§ **To do**
The pictures get dropped, while every remaining part of the listing is copied exactly.

§ **Supplied material**
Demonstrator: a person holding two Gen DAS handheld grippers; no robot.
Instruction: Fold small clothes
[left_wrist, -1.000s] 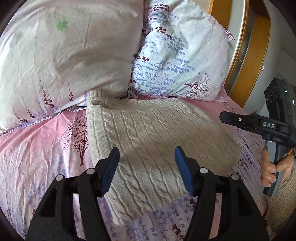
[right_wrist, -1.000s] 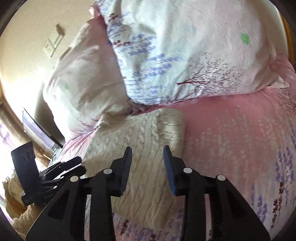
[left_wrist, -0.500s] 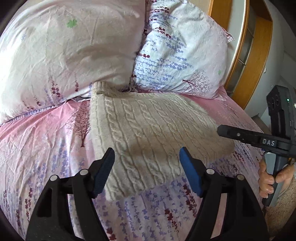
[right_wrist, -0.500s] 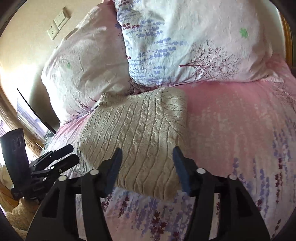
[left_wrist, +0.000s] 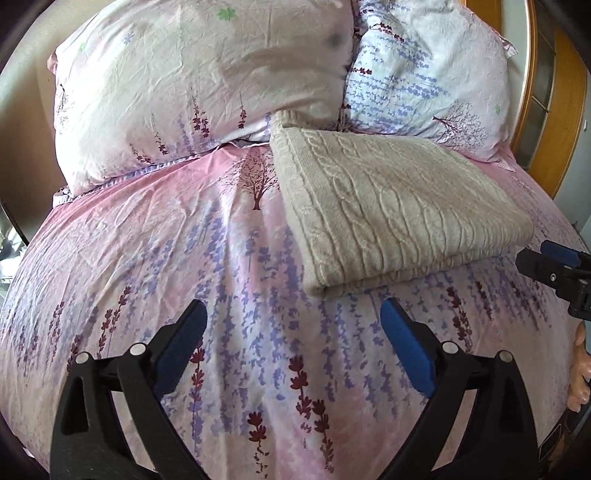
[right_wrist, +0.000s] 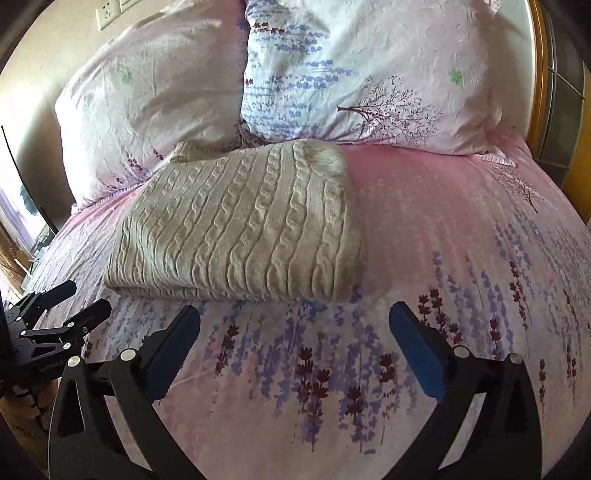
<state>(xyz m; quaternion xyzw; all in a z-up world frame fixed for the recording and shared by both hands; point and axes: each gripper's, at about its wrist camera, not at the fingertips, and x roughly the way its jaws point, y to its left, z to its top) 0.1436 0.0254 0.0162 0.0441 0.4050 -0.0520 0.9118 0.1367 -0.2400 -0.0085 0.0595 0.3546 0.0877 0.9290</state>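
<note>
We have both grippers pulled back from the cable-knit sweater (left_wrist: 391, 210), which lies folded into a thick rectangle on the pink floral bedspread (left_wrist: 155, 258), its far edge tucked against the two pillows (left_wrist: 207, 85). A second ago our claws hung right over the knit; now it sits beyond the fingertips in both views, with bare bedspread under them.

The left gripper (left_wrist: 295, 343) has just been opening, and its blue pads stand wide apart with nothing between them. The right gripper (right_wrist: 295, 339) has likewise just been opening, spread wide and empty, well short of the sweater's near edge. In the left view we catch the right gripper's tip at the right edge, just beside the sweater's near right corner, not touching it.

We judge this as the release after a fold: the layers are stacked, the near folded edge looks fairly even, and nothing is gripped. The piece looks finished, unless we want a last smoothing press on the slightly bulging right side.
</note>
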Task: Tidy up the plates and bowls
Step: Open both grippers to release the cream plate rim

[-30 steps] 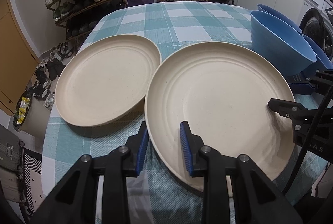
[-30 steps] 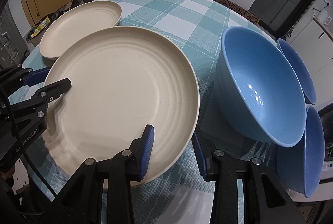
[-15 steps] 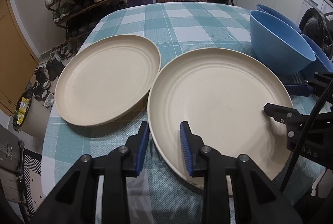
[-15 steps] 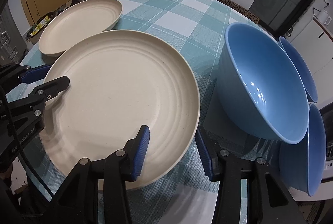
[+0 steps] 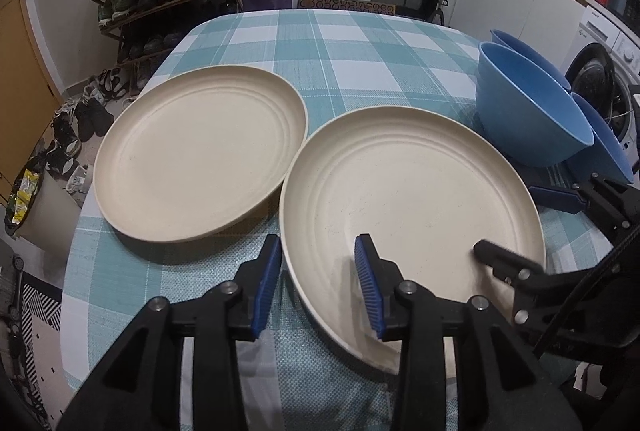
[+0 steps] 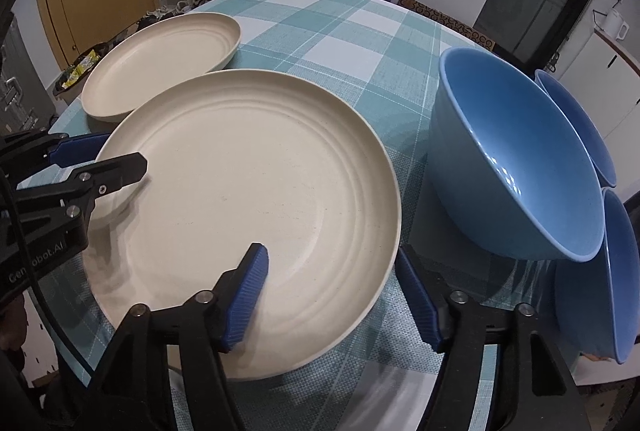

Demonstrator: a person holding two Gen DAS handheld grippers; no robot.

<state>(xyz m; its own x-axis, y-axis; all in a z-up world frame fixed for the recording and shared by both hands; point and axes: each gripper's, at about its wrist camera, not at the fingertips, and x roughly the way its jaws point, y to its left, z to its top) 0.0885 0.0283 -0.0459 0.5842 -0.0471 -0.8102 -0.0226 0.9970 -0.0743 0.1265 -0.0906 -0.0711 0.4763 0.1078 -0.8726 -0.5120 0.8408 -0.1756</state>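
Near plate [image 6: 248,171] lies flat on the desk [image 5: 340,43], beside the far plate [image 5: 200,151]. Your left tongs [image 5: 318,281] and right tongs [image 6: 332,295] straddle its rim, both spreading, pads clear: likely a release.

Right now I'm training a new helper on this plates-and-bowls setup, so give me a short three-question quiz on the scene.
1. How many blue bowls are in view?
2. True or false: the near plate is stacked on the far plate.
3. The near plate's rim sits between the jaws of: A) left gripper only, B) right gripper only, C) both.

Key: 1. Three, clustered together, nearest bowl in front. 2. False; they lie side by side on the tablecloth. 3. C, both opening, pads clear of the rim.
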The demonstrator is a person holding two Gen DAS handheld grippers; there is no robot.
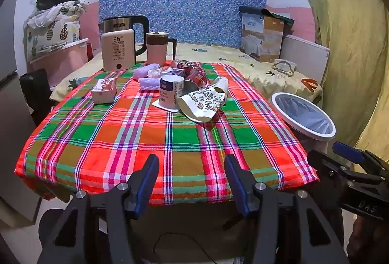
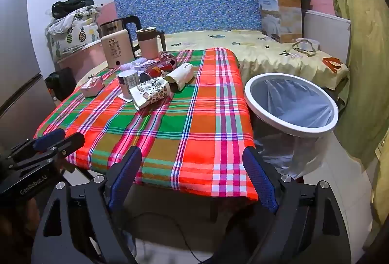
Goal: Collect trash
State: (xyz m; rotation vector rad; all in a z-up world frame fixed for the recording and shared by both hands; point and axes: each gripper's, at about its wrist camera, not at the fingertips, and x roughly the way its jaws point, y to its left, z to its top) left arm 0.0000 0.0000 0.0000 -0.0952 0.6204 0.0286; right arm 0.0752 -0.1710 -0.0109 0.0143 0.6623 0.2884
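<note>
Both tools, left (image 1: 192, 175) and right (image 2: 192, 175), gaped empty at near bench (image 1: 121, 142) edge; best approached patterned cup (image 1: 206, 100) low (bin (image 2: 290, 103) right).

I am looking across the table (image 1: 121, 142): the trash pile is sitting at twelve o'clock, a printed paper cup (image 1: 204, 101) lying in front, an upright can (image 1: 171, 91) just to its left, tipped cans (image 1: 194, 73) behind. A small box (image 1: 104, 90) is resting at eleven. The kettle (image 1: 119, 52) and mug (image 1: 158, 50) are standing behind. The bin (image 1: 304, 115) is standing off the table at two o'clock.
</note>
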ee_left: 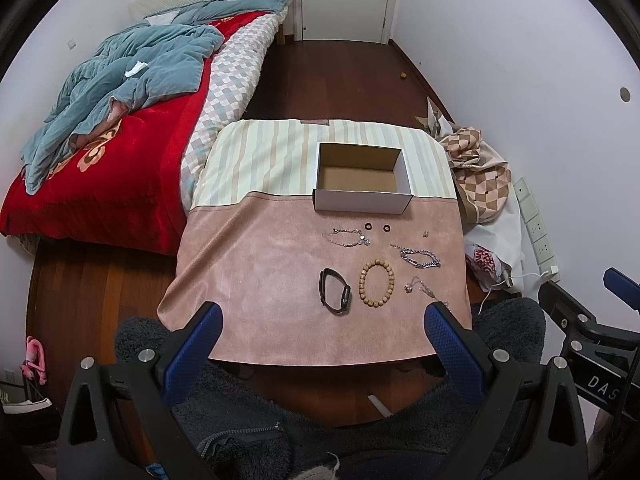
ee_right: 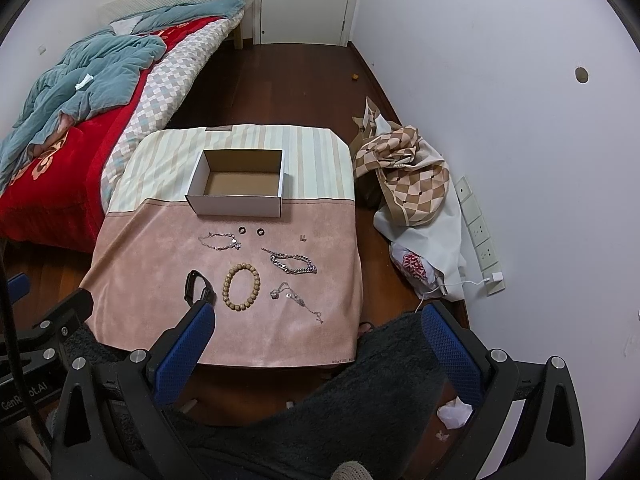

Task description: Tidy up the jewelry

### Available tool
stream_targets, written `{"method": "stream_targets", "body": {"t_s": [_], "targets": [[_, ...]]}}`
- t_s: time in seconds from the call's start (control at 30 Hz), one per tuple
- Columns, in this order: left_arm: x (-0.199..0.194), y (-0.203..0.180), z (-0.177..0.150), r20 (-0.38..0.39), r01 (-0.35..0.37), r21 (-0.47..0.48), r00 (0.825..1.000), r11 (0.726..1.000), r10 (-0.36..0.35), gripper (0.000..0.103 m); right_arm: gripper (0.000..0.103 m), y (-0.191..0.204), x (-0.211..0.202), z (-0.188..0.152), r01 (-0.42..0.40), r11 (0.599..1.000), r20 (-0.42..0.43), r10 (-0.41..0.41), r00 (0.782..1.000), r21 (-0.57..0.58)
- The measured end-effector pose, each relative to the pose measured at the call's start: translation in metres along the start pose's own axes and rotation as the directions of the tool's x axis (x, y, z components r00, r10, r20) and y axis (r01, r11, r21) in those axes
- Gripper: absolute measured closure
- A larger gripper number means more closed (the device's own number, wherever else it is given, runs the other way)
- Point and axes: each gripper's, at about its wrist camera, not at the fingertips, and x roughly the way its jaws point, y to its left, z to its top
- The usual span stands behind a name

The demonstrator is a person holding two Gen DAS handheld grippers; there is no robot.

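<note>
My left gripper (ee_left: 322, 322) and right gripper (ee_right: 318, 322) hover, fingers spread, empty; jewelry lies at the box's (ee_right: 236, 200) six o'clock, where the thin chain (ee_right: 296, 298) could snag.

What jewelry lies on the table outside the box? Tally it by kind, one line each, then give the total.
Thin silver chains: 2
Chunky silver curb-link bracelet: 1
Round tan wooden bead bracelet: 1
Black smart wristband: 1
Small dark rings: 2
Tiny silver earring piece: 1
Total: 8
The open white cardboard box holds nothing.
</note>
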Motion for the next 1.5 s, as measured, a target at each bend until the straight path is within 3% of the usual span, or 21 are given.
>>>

§ **Exercise response**
Demonstrator: a person holding two Gen DAS handheld grippers; no robot.
Instruction: Fold small clothes
[left_wrist, -1.000s] 
[right_wrist, -1.000s] 
[left_wrist, -0.500s] 
[right_wrist, -0.500s] 
[left_wrist, +0.000s] 
[right_wrist, +0.000s] 
<state>(xyz m; quaternion xyzw; all in a z-up world frame fixed for the recording and shared by both hands; point and axes: each gripper's, at about its wrist camera, not at the fingertips, and x roughly the way its jaws point, y to its left, z to its top) 0.1436 0.0254 0.0162 0.0441 0.4050 -0.0520 0.9118 0.1367 -0.2400 -0.0085 0.0595 0.3546 0.0877 0.9290</state>
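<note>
We have both grippers pulled back from the cable-knit sweater (left_wrist: 391, 210), which lies folded into a thick rectangle on the pink floral bedspread (left_wrist: 155, 258), its far edge tucked against the two pillows (left_wrist: 207, 85). A second ago our claws hung right over the knit; now it sits beyond the fingertips in both views, with bare bedspread under them.

The left gripper (left_wrist: 295, 343) has just been opening, and its blue pads stand wide apart with nothing between them. The right gripper (right_wrist: 295, 339) has likewise just been opening, spread wide and empty, well short of the sweater's near edge. In the left view we catch the right gripper's tip at the right edge, just beside the sweater's near right corner, not touching it.

We judge this as the release after a fold: the layers are stacked, the near folded edge looks fairly even, and nothing is gripped. The piece looks finished, unless we want a last smoothing press on the slightly bulging right side.
</note>
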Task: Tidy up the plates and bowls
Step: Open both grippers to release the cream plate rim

[-30 steps] 
[-30 steps] 
[-15 steps] 
[-15 steps] 
[+0 steps] 
[+0 steps] 

Demonstrator: a person holding two Gen DAS handheld grippers; no robot.

<state>(xyz m; its own x-axis, y-axis; all in a z-up world frame fixed for the recording and shared by both hands; point and axes: each gripper's, at about its wrist camera, not at the fingertips, and x roughly the way its jaws point, y to its left, z to its top) 0.0885 0.0283 -0.0459 0.5842 -0.0471 -0.8102 -0.0226 0.9970 -0.0743 0.1265 -0.0906 -0.0711 0.4763 0.1078 -0.8726 -0.5120 0.8408 -0.1756</state>
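Near plate [image 6: 248,171] lies flat on the desk [image 5: 340,43], beside the far plate [image 5: 200,151]. Your left tongs [image 5: 318,281] and right tongs [image 6: 332,295] straddle its rim, both spreading, pads clear: likely a release.

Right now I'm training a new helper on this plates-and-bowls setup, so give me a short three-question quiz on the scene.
1. How many blue bowls are in view?
2. True or false: the near plate is stacked on the far plate.
3. The near plate's rim sits between the jaws of: A) left gripper only, B) right gripper only, C) both.

Key: 1. Three, clustered together, nearest bowl in front. 2. False; they lie side by side on the tablecloth. 3. C, both opening, pads clear of the rim.
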The demonstrator is a person holding two Gen DAS handheld grippers; there is no robot.
Goal: Collect trash
State: (xyz m; rotation vector rad; all in a z-up world frame fixed for the recording and shared by both hands; point and axes: each gripper's, at about its wrist camera, not at the fingertips, and x roughly the way its jaws point, y to its left, z to its top) left arm 0.0000 0.0000 0.0000 -0.0952 0.6204 0.0286; right arm 0.0752 -0.1710 -0.0109 0.0143 0.6623 0.2884
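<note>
Both tools, left (image 1: 192, 175) and right (image 2: 192, 175), gaped empty at near bench (image 1: 121, 142) edge; best approached patterned cup (image 1: 206, 100) low (bin (image 2: 290, 103) right).

I am looking across the table (image 1: 121, 142): the trash pile is sitting at twelve o'clock, a printed paper cup (image 1: 204, 101) lying in front, an upright can (image 1: 171, 91) just to its left, tipped cans (image 1: 194, 73) behind. A small box (image 1: 104, 90) is resting at eleven. The kettle (image 1: 119, 52) and mug (image 1: 158, 50) are standing behind. The bin (image 1: 304, 115) is standing off the table at two o'clock.
</note>
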ee_left: 
ee_right: 

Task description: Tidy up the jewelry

### Available tool
stream_targets, written `{"method": "stream_targets", "body": {"t_s": [_], "targets": [[_, ...]]}}`
- t_s: time in seconds from the call's start (control at 30 Hz), one per tuple
- Columns, in this order: left_arm: x (-0.199..0.194), y (-0.203..0.180), z (-0.177..0.150), r20 (-0.38..0.39), r01 (-0.35..0.37), r21 (-0.47..0.48), r00 (0.825..1.000), r11 (0.726..1.000), r10 (-0.36..0.35), gripper (0.000..0.103 m); right_arm: gripper (0.000..0.103 m), y (-0.191..0.204), x (-0.211..0.202), z (-0.188..0.152), r01 (-0.42..0.40), r11 (0.599..1.000), r20 (-0.42..0.43), r10 (-0.41..0.41), r00 (0.782..1.000), r21 (-0.57..0.58)
- The measured end-effector pose, each relative to the pose measured at the call's start: translation in metres along the start pose's own axes and rotation as the directions of the tool's x axis (x, y, z components r00, r10, r20) and y axis (r01, r11, r21) in those axes
- Gripper: absolute measured closure
- A larger gripper number means more closed (the device's own number, wherever else it is given, runs the other way)
- Point and axes: each gripper's, at about its wrist camera, not at the fingertips, and x roughly the way its jaws point, y to its left, z to its top
- The usual span stands behind a name

The demonstrator is a person holding two Gen DAS handheld grippers; there is no robot.

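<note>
My left gripper (ee_left: 322, 322) and right gripper (ee_right: 318, 322) hover, fingers spread, empty; jewelry lies at the box's (ee_right: 236, 200) six o'clock, where the thin chain (ee_right: 296, 298) could snag.

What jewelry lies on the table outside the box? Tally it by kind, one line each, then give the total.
Thin silver chains: 2
Chunky silver curb-link bracelet: 1
Round tan wooden bead bracelet: 1
Black smart wristband: 1
Small dark rings: 2
Tiny silver earring piece: 1
Total: 8
The open white cardboard box holds nothing.
</note>
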Motion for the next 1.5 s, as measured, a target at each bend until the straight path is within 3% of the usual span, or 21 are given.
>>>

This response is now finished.